Gemini 2.5, our most intelligent AI model, is being shown off today. An experimental version of 2.5 Pro, our first 2.5 release, debuts at #1 on LMArena by a significant margin and is cutting-edge on a wide range of benchmarks. Gemini 2.5 models are thinking models that can think through their thoughts before responding, which makes them better at what they do and more accurate.
A system’s capacity for “reasoning” in the field of artificial intelligence encompasses more than just classification and prediction. It means that it can analyze data, draw logical conclusions, take into account context and nuance, and make well-informed choices. For a long time, we’ve explored ways of making AI smarter and more capable of reasoning through techniques like reinforcement learning and chain-of-thought prompting. Building on this, we recently introduced our first thinking model, Gemini 2.0 Flash Thinking.
With Gemini 2.5, we have combined a significantly improved base model with enhanced post-training to achieve a new level of performance. In the future, we will directly incorporate these thinking capabilities into all of our models so that they can support even more capable, context-aware agents and handle more complex problems.

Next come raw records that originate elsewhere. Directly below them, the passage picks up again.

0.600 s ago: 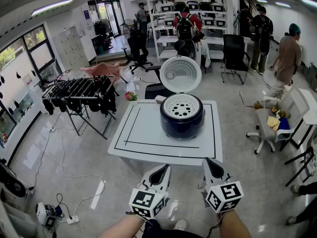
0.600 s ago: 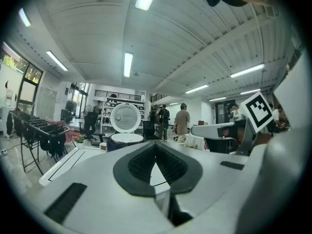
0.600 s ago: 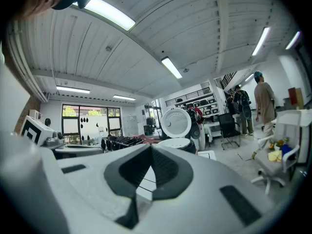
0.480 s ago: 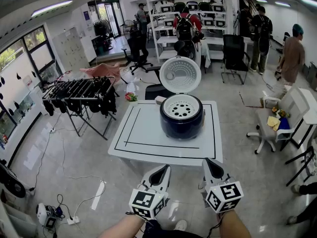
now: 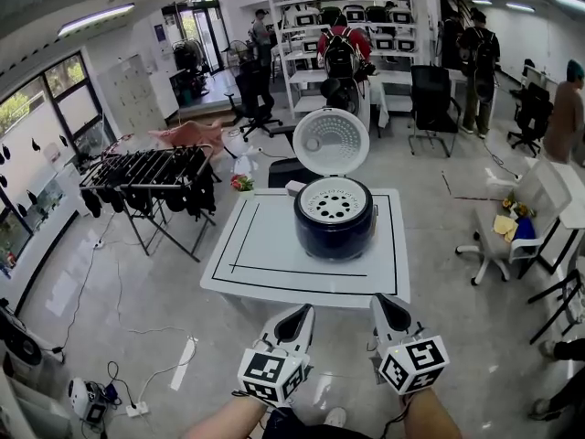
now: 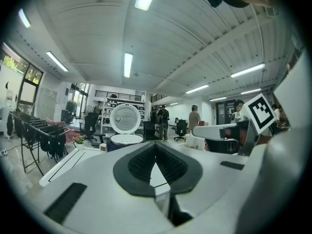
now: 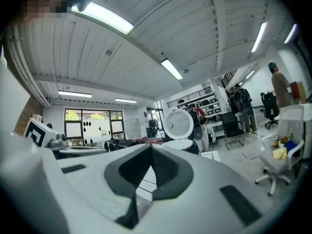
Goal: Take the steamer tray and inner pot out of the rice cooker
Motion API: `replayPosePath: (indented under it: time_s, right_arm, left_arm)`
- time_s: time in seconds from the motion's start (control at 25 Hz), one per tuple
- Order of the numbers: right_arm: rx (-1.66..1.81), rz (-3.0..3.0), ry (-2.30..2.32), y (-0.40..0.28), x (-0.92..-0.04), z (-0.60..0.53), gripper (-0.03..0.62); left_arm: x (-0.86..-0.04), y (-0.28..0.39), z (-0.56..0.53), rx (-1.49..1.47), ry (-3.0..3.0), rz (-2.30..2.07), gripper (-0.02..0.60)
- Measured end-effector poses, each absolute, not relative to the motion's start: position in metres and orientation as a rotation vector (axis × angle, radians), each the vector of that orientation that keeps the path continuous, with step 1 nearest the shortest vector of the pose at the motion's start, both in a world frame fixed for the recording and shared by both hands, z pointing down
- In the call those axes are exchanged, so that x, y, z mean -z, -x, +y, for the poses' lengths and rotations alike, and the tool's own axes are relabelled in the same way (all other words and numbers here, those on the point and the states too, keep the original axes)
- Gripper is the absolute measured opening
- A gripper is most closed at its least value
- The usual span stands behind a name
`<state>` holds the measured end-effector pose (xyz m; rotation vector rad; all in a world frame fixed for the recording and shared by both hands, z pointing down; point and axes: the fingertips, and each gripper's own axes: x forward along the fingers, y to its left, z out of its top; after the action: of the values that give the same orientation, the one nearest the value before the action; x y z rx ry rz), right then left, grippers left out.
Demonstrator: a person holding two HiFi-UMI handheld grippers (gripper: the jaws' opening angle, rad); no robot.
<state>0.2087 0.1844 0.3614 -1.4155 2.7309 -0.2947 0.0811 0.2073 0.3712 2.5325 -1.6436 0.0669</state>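
Note:
A dark blue rice cooker [image 5: 334, 229] stands on the white table [image 5: 265, 263] with its round lid [image 5: 330, 141] up. A white steamer tray [image 5: 335, 199] with several holes sits in its top; the inner pot is hidden beneath. The cooker [image 6: 124, 139] also shows far ahead in the left gripper view, and the cooker [image 7: 181, 144] in the right gripper view. My left gripper [image 5: 298, 315] and right gripper [image 5: 388, 306] hang side by side in front of the table's near edge, well short of the cooker. Both are shut with nothing between the jaws.
A black clothes rack [image 5: 151, 176] stands left of the table. A white chair [image 5: 516, 222] with small items is at the right. Shelving [image 5: 356, 26], black office chairs [image 5: 431, 99] and several people fill the back of the room. Cables and a power strip [image 5: 137, 401] lie on the floor at left.
Both grippers have stayed where they were. The view has shifted slightly. The person at the far right has walked further right, nearly out of the picture.

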Motion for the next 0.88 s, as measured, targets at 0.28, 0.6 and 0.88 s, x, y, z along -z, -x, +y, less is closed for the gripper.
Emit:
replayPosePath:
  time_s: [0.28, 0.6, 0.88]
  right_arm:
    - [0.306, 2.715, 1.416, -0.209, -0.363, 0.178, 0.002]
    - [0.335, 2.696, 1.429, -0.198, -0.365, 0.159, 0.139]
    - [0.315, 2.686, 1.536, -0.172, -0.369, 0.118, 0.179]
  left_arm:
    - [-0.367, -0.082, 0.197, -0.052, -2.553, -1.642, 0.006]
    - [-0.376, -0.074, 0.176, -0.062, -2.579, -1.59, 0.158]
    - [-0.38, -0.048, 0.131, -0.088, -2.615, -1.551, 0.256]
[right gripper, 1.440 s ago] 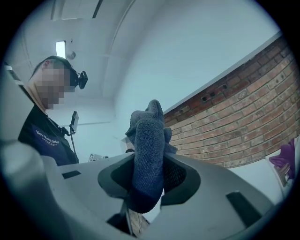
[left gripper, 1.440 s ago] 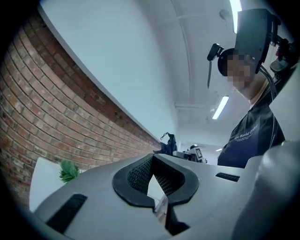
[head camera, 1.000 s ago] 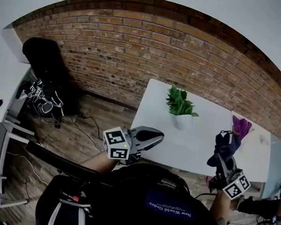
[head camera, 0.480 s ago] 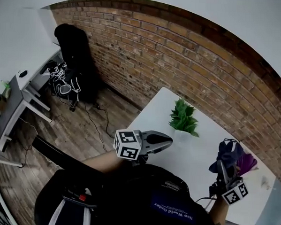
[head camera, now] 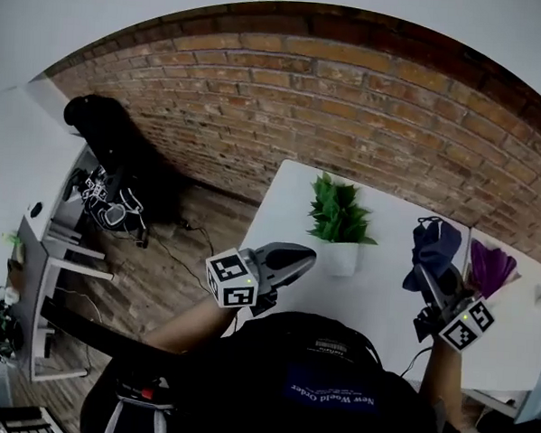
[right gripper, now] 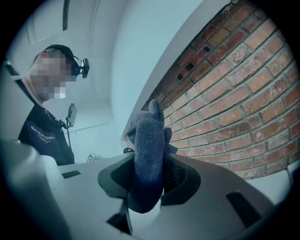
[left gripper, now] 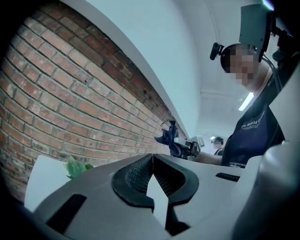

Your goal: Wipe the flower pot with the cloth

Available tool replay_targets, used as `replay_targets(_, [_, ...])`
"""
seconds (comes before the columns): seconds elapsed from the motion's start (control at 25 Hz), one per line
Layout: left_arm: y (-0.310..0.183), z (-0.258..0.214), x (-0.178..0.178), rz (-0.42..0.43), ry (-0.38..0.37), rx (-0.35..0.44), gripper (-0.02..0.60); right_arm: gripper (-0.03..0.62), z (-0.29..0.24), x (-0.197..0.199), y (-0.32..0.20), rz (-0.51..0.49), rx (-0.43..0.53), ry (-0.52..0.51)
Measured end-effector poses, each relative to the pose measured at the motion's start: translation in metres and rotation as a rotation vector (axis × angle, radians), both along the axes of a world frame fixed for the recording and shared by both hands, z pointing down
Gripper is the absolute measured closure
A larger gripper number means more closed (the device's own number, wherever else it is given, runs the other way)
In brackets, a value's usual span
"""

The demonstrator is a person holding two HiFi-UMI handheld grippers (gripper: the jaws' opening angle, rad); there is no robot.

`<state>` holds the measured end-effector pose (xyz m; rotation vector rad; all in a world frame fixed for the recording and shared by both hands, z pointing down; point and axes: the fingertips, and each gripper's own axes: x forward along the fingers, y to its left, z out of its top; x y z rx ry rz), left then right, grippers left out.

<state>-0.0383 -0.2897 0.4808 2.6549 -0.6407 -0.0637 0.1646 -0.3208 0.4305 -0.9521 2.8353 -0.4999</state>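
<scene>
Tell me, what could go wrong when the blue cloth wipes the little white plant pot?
1. The flower pot stands free on the white table. The left gripper is shut and apart from it, so a push might tip or slide the pot.
2. The cloth flops loose past the right gripper, so it might snag the plant's leaves.
</scene>
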Motion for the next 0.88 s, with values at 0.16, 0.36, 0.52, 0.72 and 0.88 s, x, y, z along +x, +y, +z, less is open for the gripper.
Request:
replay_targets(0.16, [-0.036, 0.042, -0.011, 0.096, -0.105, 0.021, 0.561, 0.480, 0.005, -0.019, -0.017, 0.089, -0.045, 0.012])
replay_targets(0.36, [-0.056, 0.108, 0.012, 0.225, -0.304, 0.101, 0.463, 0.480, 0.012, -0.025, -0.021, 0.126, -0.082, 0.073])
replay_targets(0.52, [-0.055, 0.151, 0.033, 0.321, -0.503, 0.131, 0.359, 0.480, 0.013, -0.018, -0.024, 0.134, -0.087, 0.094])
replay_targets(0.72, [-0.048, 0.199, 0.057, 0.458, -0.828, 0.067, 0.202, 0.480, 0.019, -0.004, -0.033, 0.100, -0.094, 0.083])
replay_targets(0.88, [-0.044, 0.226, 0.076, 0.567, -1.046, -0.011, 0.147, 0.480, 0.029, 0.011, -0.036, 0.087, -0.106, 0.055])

The Gemini 2.5 Pro is here! Our most advanced model for challenging tasks is Gemini 2.5 Pro Experimental. It has a significant lead on the LMArena leaderboard, which measures consumer preferences, indicating a highly capable model with high-quality style. 2.5 Pro also excels in common coding, math, and science benchmarks thanks to its strong reasoning and code capabilities. Vertex AI will soon have access to Gemini 2.5 Pro, which is currently available in Google AI Studio and the Gemini app for Gemini Advanced users.

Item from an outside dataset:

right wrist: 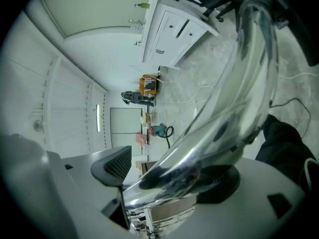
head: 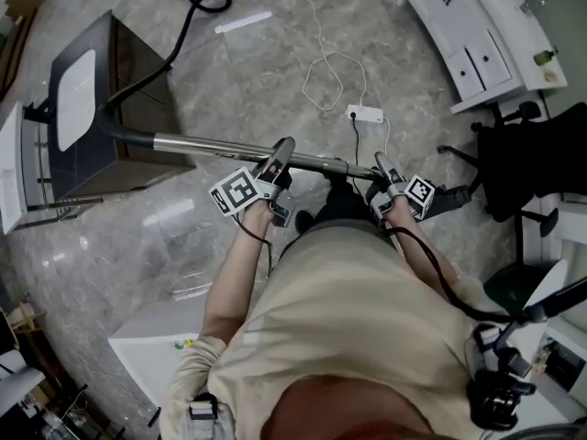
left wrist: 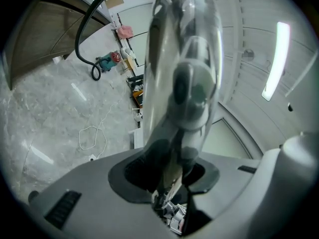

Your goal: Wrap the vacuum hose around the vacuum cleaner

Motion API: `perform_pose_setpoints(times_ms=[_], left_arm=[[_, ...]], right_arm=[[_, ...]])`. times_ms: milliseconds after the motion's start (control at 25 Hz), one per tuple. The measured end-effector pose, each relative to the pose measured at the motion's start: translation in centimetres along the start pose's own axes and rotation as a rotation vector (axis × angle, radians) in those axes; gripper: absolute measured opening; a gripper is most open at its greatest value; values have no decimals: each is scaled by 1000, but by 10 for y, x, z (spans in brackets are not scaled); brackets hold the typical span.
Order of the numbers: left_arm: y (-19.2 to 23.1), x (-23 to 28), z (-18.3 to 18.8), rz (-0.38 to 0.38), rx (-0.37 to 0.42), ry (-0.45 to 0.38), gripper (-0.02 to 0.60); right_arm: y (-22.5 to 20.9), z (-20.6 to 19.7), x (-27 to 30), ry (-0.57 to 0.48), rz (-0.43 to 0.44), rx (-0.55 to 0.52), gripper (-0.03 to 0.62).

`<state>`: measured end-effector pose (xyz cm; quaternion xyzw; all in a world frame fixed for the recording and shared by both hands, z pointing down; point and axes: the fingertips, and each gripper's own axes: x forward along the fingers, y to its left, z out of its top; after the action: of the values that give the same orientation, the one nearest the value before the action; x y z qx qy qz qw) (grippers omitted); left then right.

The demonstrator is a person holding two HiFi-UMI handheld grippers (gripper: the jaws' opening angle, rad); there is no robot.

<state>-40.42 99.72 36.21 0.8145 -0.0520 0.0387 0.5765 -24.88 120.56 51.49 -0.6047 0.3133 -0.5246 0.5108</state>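
left tongs (head: 280, 154) are clamping the shiny chrome vacuum tube (head: 211, 145), right tongs (head: 383, 168) are sitting wide open around its bend. the black hose (head: 179, 39) is trailing from its other end across the marble floor (head: 275, 71).

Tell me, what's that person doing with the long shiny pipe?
A person is holding a vacuum's metal tube level above the floor with two grippers. The left gripper is clamped on its middle; the right gripper has its jaws wide around the tube near one end. The black hose runs loose across the floor to the teal vacuum cleaner, so nothing is wrapped yet.
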Motion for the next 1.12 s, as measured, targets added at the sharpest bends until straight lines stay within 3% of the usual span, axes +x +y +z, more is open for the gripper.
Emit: perform_pose_setpoints(times_ms=[160,200,240,280,360,480,680,920,1120], left_arm=[[3,23,9,23,8,-3,138],[2,30,12,26,15,0,138],[0,37,15,28,25,4,138],[-3,44,19,31,32,9,140],[-4,59,22,50,18,21,140],[3,84,27,84,-23,2,140],[7,131,57,46,-39,-81,140],[33,171,90,86,-27,-133,140],[58,195,123,47,-147,-164,140]], right_arm=[[1,25,30,10,-12,44,372],[1,33,36,2,1,73,343],[3,42,43,-6,19,96,258],[7,50,51,-11,41,114,216],[17,70,66,-12,80,134,182],[34,105,90,6,120,115,164],[72,158,136,57,251,145,128],[113,199,185,70,267,102,94],[140,206,225,81,243,15,92]])
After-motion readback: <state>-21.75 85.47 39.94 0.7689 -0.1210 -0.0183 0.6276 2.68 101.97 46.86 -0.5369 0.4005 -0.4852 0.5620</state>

In the coming weeks, we will also introduce pricing, allowing users to use 2.5 Pro with higher rate limits for scaled production. Improved reasoning Gemini 2.5 Pro performs admirably on a variety of benchmarks that call for sophisticated reasoning. In math and science benchmarks like GPQA and AIME 2025, 2.5 Pro leads without cost-increasing test-time techniques like majority voting. On Humanity’s Last Exam, a dataset created by hundreds of subject matter experts to capture the human frontier of knowledge and reasoning, it also scores a state-of-the-art 18.8% across models without the use of tools. sophisticated coding We’ve been focusing on coding performance, and Gemini 2.5 has made a significant improvement over 2.0, with more to come. In addition to editing and transforming code, 2.5 Pro excels at creating visually appealing web applications and agentic code applications. Gemini 2.5 Pro scores 63.8% with a custom agent setup on SWE-Bench Verified, the industry standard for agentic code evaluations. By generating the executable code from a single line prompt, 2.5 Pro can use its reasoning capabilities to create a video game.
Building on the best of Gemini
Native multimodality and a lengthy context window are two features of Gemini models that are built upon in Gemini 2.5. With strong performance that surpasses that of previous generations, 2.5 Pro ships today with a context window that holds one million tokens (million more are on the way). It is able to comprehend large datasets and deal with complicated problems from a variety of information sources, such as text, audio, images, video, and even entire code repositories. Gemini 2.5 Pro is now available for developers and businesses to experiment with in Google AI Studio. Gemini Advanced users can select it from the model dropdown on desktop and mobile devices. In the coming weeks, it will be on Vertex AI. We always welcome feedback so that we can continue to rapidly enhance Gemini’s impressive new abilities with the intention of making our AI more useful.